Sebenarnya, Elyss sendiri masih bingung dengan keputusannya ini. Mimpi yang terus berulang itu membawa desakan yang tidak bisa dilawannya agar ia menginjakkan kaki kembali ke negara yang menjadi salah satu akarnya itu. Mungkin saja hal itu jadi dorongan terbesar dalam mengambil keputusan ini. Elyss meyakini bahwa lebih baik berangkat ke Slovenia dan bertanya pada Romie soal lelaki yang ditemuinya di Changi bertahun silam.
Lelaki itu adalah salah satu teman Romie, jadi sepupunya itu adalah satu-satunya yang punya petunjuk soal ini. Walaupun misalnya pada akhirnya ia tidak akan bertemu dengan lelaki itu daripada tidak pernah mencoba dan digerogoti penyesalan serta hidup dengan berandai-andai tentang perjalanan ini di sepanjang sisa hidupnya. Meski sebenarnya semua ini juga salahnya, ia terlambat mencari dan baru tergerak gara-gara mimpi. Padahal seharusnya kalau ingin mencari lelaki itu maka ia bisa melakukannya bertahun lalu.
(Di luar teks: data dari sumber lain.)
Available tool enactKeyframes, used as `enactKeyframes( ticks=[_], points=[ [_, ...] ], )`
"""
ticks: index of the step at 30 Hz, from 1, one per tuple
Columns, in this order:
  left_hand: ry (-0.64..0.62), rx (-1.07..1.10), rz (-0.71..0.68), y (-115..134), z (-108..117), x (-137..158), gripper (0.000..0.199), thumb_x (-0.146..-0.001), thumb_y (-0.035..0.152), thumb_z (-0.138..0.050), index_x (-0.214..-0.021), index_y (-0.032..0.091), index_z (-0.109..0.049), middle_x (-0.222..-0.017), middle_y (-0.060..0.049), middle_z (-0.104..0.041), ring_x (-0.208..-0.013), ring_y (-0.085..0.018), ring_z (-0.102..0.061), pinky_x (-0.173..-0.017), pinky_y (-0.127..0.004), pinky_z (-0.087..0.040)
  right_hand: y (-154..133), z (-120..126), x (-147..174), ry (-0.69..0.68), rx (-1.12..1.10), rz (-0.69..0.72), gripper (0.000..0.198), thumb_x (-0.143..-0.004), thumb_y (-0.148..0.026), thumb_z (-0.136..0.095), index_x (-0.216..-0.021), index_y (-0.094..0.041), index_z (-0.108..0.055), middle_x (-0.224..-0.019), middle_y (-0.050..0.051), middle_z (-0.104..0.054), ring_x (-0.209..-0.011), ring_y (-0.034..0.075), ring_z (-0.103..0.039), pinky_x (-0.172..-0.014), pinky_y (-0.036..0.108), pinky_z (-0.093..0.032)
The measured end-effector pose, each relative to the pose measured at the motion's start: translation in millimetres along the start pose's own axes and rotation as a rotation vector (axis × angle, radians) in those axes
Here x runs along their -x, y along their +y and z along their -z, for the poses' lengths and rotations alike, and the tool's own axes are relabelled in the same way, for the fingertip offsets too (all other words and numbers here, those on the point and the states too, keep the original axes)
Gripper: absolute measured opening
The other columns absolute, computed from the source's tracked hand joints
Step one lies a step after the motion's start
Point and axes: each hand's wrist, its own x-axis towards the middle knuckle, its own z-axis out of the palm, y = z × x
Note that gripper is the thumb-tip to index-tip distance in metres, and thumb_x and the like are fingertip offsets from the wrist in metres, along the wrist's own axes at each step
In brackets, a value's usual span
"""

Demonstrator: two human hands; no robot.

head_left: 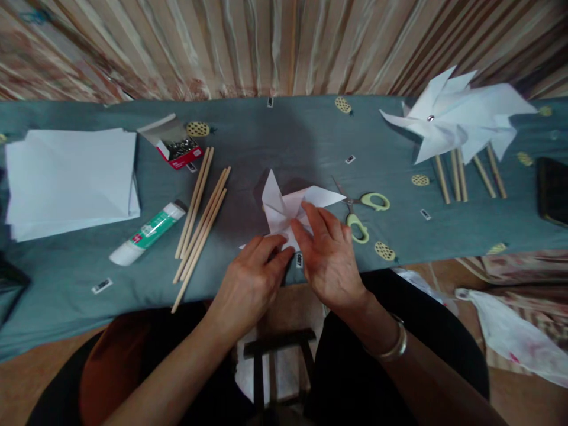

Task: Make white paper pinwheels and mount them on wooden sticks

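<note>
A white paper pinwheel (290,204) with folded, pointed blades lies in front of me on the cloth-covered table. My left hand (252,275) pinches its near edge between thumb and fingers. With thumb and fingertips my right hand (328,254) presses on the pinwheel's middle and right side, gripping the folded paper there. Part of the near blades is hidden under both hands. Just right of the pinwheel lie scissors (374,201) with light green handles, their blades partly spread.
To the left are stacked white paper (73,177), a glue stick (148,234), several wooden sticks (202,225) and an opened red box (177,148) of small metal pins. Finished pinwheels (465,112) on sticks lie at the right, near a dark object (552,189) at the edge.
</note>
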Motion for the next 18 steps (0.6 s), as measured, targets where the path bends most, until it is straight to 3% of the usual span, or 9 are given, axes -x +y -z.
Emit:
enactKeyframes(
  ticks=[12,18],
  points=[
    [-0.052,-0.011,-0.003,1.3,0.3,-0.9,0.022,-0.091,0.01,-0.055,-0.109,0.006,-0.067,-0.111,-0.015,-0.067,-0.094,-0.025,-0.062,-0.081,-0.041,-0.06,4.3,-6.0,2.3,-0.032,-0.066,0.019,0.036,-0.094,-0.02,-0.041,-0.125,-0.012,-0.057,-0.146,0.019,-0.046,-0.13,0.033,-0.04,-0.095,0.047,-0.041],
    [-0.073,-0.031,-0.002,2.5,0.1,-1.6,0.022,-0.093,0.012,-0.052,-0.109,0.007,-0.067,-0.109,-0.015,-0.068,-0.094,-0.024,-0.061,-0.082,-0.042,-0.06,10.6,-7.9,0.9,-0.007,-0.176,-0.022,0.034,-0.09,-0.018,-0.047,-0.12,-0.019,-0.061,-0.147,0.013,-0.043,-0.13,0.034,-0.041,-0.1,0.05,-0.039]
  ],
)
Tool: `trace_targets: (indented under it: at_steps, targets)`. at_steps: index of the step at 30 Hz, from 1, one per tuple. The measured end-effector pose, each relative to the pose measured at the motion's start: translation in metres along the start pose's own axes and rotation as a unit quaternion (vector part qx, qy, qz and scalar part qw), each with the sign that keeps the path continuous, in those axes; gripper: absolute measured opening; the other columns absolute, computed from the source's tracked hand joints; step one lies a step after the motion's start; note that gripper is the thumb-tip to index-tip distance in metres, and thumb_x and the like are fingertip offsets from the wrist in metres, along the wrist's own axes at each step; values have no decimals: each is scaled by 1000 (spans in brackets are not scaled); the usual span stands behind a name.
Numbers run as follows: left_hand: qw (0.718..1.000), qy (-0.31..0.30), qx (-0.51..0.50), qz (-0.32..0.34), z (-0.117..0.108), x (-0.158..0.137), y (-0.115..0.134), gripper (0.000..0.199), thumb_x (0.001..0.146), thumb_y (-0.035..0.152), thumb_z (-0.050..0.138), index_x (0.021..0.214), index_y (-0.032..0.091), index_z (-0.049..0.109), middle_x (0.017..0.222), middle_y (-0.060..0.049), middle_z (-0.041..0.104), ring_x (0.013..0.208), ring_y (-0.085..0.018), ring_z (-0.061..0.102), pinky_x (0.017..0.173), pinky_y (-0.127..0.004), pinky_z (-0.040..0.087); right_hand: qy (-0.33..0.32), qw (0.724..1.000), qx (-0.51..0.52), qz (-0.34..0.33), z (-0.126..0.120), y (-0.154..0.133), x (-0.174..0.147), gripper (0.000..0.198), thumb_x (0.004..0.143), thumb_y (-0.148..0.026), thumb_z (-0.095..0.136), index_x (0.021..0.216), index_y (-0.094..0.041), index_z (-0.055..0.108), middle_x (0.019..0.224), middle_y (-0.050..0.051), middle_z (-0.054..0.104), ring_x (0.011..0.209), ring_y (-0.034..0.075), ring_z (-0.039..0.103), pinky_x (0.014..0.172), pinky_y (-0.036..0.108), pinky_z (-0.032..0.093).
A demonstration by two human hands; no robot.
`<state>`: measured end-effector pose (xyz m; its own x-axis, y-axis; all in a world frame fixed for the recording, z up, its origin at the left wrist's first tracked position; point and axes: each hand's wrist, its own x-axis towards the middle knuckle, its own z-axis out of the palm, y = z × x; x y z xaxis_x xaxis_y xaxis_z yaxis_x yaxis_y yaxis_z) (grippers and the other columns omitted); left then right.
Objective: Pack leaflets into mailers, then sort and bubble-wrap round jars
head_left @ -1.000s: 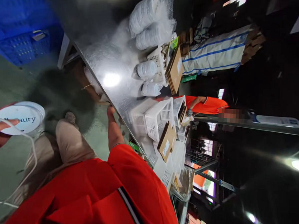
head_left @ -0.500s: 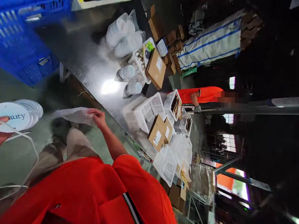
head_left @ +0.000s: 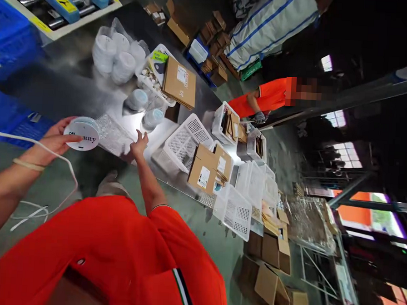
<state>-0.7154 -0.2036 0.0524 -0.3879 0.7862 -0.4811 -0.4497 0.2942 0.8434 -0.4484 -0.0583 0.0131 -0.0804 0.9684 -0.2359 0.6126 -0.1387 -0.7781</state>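
Observation:
My left hand point(head_left: 59, 136) grips a short stack of round white discs point(head_left: 83, 133) printed with a word ending in "auty". The thumb lies across the top one. A crinkled clear plastic bag point(head_left: 114, 135) rests on the table's near edge, between the discs and my right hand point(head_left: 140, 144). That hand is open, fingers apart, with nothing seen in it. Just past its fingertips stands a small stack of round pieces point(head_left: 153, 118) in clear wrap. A similar wrapped stack point(head_left: 137, 100) is beside it.
Bagged white round stacks point(head_left: 115, 57) stand farther along the metal table point(head_left: 70, 84). Flat cartons point(head_left: 180, 83) lie over a white basket. More white baskets point(head_left: 187, 140) line the table. Blue crates point(head_left: 11, 37) are at left. A white cord point(head_left: 66, 161) hangs near my left arm. A co-worker point(head_left: 261, 101) stands beyond.
My right hand has let go of the plastic bag, which now lies on the table edge. My left hand has brought the discs in toward the table. The view has shifted.

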Motion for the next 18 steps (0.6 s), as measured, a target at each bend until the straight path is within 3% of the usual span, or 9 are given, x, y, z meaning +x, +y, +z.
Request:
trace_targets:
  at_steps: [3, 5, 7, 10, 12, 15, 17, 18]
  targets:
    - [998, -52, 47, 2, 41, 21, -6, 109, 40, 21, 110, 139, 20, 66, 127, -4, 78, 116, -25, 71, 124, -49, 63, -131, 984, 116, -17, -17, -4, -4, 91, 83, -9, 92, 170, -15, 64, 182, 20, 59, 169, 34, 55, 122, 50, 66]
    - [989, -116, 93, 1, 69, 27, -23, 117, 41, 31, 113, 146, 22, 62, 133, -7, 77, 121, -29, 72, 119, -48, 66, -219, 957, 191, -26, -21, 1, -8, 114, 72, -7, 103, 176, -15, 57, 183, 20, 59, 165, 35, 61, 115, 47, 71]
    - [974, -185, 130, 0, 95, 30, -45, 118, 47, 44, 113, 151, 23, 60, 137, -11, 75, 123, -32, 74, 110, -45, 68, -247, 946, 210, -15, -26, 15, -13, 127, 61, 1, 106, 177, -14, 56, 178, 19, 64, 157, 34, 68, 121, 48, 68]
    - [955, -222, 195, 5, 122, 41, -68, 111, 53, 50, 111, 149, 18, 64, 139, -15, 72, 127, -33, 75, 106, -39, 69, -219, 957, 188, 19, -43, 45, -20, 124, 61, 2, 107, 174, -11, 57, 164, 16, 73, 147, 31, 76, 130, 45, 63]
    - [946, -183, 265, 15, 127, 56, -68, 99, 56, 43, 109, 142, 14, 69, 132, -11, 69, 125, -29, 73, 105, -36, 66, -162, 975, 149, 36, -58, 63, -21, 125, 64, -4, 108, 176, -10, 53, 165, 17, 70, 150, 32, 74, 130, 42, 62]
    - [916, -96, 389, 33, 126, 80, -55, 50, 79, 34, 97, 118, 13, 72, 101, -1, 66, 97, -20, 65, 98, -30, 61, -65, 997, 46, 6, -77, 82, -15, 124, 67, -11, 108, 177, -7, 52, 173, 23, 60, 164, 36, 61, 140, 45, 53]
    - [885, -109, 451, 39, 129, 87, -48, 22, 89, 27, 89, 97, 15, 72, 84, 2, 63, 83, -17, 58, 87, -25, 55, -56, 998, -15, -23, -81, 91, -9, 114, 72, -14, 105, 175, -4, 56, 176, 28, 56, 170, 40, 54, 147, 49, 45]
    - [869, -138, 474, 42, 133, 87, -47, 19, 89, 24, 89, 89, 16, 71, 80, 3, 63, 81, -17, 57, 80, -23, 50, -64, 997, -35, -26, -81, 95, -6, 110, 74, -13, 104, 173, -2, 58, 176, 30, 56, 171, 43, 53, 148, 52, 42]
“Dih, malu sama umur. Masih suka ngadu!” protes lelaki di ujung sana.
“Ya kamu juga. Harusnya malu sama umur, udah tua masih kacau saja soal ngatur waktu.”
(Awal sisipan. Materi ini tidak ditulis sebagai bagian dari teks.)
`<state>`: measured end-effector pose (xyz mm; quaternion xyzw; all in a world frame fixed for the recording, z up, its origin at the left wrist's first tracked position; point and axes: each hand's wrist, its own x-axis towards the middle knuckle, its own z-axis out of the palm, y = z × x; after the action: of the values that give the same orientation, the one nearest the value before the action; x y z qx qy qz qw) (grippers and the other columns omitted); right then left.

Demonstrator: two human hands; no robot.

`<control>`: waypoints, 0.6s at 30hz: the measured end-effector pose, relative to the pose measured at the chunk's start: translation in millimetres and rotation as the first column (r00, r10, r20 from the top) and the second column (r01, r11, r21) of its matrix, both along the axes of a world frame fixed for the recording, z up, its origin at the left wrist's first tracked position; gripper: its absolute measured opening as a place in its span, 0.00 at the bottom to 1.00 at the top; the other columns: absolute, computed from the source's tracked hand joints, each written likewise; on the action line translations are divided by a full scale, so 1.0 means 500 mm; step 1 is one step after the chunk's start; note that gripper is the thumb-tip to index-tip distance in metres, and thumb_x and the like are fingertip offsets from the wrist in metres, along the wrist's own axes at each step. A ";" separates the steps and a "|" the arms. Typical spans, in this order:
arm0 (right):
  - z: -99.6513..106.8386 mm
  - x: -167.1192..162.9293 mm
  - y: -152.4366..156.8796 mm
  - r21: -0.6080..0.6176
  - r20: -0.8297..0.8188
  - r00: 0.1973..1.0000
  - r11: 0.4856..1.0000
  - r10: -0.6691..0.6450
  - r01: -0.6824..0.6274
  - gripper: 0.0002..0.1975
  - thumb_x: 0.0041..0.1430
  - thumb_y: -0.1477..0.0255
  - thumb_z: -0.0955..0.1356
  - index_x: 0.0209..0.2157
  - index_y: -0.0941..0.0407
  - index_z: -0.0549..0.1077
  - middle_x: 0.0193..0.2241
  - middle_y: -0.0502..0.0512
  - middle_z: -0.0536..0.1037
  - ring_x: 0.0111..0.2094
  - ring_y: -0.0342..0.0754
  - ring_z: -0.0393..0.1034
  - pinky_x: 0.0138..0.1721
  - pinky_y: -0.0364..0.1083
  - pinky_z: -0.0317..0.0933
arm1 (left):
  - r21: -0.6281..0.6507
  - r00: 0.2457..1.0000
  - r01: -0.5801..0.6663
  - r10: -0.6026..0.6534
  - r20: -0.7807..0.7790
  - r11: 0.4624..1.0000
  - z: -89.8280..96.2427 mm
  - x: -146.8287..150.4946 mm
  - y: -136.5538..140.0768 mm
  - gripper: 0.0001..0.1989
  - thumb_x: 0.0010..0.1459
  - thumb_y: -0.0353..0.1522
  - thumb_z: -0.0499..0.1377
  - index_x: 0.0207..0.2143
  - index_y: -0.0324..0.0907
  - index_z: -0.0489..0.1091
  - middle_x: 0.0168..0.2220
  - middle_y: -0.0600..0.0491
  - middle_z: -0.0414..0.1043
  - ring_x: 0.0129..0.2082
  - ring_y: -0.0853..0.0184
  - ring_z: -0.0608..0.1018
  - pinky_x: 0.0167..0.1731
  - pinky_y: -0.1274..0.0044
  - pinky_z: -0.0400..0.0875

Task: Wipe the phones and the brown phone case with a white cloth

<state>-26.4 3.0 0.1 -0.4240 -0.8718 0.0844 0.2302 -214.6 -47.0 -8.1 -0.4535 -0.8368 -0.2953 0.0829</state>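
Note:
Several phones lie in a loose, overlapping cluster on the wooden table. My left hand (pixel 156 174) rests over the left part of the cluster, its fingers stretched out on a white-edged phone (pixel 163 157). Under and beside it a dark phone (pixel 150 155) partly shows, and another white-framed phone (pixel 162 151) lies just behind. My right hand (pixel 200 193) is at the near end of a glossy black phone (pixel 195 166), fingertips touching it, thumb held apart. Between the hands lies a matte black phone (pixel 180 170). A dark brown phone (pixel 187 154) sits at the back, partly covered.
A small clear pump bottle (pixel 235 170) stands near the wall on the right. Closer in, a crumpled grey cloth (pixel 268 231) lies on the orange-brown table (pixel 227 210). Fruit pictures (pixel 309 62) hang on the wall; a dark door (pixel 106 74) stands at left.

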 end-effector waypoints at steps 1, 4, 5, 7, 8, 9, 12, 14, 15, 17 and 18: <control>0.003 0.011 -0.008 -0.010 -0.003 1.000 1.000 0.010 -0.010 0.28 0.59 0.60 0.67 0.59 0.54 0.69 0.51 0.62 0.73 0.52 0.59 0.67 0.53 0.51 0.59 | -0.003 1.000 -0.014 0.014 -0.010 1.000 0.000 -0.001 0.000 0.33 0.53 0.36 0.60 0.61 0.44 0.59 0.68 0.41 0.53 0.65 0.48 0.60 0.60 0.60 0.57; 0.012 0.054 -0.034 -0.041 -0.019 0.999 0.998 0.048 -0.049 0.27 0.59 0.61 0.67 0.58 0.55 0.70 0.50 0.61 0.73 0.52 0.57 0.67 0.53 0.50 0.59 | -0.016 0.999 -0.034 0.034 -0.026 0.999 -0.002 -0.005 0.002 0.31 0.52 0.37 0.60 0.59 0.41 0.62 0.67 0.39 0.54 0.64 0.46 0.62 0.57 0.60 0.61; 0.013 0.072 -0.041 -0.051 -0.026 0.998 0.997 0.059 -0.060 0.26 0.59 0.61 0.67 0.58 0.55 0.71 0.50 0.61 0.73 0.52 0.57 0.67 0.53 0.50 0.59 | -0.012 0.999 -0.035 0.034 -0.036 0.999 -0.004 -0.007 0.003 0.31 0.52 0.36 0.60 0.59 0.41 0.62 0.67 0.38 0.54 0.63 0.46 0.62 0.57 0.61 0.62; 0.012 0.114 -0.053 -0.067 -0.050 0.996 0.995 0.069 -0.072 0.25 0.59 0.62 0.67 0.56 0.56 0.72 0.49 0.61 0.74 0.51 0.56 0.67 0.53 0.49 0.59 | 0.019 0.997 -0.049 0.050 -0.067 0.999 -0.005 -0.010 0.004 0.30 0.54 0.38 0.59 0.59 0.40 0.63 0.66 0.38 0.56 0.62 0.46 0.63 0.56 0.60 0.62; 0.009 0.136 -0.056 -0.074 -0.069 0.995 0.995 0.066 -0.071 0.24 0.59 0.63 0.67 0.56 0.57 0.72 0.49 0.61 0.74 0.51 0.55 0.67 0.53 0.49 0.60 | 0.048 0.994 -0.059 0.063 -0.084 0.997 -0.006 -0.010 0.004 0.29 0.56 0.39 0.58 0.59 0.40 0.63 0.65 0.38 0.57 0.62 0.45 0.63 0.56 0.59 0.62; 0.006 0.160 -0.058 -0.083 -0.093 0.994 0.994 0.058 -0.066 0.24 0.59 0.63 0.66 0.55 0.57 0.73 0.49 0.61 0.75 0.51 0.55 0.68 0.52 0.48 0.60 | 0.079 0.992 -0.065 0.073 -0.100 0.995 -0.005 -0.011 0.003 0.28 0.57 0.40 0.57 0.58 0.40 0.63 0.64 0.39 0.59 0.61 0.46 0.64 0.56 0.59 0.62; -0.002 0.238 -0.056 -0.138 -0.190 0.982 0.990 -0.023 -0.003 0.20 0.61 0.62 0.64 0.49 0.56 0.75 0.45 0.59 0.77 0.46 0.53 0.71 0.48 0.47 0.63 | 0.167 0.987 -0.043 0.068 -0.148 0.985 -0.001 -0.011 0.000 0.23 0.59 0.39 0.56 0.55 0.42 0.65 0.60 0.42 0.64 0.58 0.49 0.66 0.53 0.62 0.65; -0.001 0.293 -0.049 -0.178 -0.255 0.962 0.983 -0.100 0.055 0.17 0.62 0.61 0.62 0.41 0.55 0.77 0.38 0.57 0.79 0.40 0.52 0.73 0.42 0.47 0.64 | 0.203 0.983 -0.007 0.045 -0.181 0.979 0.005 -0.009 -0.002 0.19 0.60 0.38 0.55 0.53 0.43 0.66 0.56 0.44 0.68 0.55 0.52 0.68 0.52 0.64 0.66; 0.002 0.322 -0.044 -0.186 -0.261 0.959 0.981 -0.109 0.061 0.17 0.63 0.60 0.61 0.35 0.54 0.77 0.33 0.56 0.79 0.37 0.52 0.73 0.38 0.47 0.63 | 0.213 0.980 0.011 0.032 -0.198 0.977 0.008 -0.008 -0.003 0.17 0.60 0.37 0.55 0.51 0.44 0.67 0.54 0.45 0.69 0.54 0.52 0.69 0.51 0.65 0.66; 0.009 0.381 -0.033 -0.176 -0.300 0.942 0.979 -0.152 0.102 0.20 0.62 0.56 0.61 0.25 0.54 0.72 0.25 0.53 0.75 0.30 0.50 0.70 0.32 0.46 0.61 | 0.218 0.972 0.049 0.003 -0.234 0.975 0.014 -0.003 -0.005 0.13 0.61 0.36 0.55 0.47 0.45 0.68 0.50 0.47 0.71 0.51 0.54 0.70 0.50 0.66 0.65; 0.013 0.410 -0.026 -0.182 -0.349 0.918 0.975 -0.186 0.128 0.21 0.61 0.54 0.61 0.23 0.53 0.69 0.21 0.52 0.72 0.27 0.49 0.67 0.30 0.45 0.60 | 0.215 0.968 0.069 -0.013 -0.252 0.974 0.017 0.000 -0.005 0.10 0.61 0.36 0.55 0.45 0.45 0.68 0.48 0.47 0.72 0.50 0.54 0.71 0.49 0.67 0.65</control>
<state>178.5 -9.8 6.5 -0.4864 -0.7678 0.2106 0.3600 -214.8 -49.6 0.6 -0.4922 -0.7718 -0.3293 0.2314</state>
“Elyss. Mulai deh. Mulai. Ngalah-ngalahi Mami saja kalau kamu udah mulai nasehatin aku,” protes Romie di ujung sana. “Oke deh. Simpan pertengkaran kita buat besok. Well at least, kamu punya waktu seminggu lebih untuk melakukan hobi kamu which is bertengkar dengan aku setiap harinya.”
Elyss terkekeh dan melupakan kemarahannya. Memang benar yang dikatakan lelaki itu, ia menyukai perdebatan mereka. Pertengkaran mereka. Sebuah cara yang aneh untuk merasakan kedekatan dengan seseorang dan menunjukkan kasih sayangnya.
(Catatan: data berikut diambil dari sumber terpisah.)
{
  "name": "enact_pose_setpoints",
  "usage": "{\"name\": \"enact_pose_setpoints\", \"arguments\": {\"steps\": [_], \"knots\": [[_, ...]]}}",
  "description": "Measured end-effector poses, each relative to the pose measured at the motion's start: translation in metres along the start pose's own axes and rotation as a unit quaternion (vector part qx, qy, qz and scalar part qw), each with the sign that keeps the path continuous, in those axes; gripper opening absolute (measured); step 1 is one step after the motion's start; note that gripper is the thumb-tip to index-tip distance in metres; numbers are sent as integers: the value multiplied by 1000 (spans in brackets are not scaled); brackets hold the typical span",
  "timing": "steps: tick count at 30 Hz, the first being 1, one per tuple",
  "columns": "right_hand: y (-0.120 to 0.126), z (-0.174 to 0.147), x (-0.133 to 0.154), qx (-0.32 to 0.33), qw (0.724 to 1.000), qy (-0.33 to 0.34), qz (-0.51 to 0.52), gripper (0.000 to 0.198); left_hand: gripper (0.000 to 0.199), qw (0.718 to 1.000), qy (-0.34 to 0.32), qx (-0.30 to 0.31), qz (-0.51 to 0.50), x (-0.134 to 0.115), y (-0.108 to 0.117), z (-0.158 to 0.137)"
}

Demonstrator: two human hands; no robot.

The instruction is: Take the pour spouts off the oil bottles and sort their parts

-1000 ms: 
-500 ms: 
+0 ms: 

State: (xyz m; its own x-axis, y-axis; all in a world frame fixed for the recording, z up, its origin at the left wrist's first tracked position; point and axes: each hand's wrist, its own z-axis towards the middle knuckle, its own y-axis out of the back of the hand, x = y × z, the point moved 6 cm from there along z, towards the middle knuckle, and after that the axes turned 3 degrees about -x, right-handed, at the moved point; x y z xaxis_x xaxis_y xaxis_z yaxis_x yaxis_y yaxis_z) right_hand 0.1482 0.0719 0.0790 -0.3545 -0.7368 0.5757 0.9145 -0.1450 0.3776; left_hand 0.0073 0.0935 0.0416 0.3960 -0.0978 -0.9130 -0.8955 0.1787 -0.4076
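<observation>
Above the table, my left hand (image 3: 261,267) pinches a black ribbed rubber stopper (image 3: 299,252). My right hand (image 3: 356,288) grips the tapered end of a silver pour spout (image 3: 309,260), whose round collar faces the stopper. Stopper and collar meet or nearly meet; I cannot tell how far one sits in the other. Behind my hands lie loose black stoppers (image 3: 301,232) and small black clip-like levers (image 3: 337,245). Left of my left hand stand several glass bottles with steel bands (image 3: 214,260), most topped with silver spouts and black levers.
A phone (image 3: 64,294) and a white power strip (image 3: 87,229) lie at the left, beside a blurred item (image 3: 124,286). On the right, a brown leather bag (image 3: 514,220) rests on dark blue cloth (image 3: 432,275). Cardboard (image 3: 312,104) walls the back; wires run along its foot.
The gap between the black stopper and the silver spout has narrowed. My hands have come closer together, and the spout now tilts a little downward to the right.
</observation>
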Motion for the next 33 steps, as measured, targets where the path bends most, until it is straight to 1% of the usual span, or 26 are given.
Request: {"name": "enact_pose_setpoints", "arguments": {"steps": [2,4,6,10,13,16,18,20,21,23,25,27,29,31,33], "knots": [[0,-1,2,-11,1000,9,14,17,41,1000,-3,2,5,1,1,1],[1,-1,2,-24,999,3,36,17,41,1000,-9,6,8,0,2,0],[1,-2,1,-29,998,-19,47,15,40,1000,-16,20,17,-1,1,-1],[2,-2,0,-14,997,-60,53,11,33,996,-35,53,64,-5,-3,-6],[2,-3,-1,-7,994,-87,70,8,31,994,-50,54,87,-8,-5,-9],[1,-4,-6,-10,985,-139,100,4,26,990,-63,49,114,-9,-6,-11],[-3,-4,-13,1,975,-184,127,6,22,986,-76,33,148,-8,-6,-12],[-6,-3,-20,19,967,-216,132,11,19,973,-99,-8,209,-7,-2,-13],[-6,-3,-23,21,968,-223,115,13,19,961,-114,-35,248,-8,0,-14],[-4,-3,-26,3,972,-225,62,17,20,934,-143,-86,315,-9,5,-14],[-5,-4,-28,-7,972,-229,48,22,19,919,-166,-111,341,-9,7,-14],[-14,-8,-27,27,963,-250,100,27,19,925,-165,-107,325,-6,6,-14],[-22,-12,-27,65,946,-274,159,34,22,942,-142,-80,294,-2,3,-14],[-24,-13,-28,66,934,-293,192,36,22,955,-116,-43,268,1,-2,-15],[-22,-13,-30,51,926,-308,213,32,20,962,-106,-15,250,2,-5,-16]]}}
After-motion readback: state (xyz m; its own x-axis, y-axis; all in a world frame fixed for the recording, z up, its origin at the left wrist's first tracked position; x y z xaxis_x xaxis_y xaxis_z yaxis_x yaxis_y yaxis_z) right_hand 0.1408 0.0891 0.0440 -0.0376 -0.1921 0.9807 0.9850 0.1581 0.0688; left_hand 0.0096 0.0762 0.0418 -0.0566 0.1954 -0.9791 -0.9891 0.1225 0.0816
“Eh, bentar. Satu lagi, enggak ada petunjuk ya di sana?”
“Di sini? Di Singapura maksud lu?”
“Ya iya, Cantik. Masa di Indonesia, sih!”
Elyss menggelengkan kepala sembari menyahut pelan.”Nope. Nothing.”
“But, honestly Lyss. Petunjuk seperti apa yang kamu cari? Absurd banget. Lagi pula, apa kamu masih ingat lelaki itu seperti apa? I mean kalian bertemu bahkan sebelum kalian berdua puber. Masih anak-anak. Well we both have changed a lot.”
“Aku pasti akan mengenalinya, Rom. Aku yakin hal itu. Lagi pula, aku kan ketemu kamu. Ya pasti tidak sia-sia juga.” Mendengar perkataannya sendiri, Elyss ragu siapakah yang ia coba yakinkan.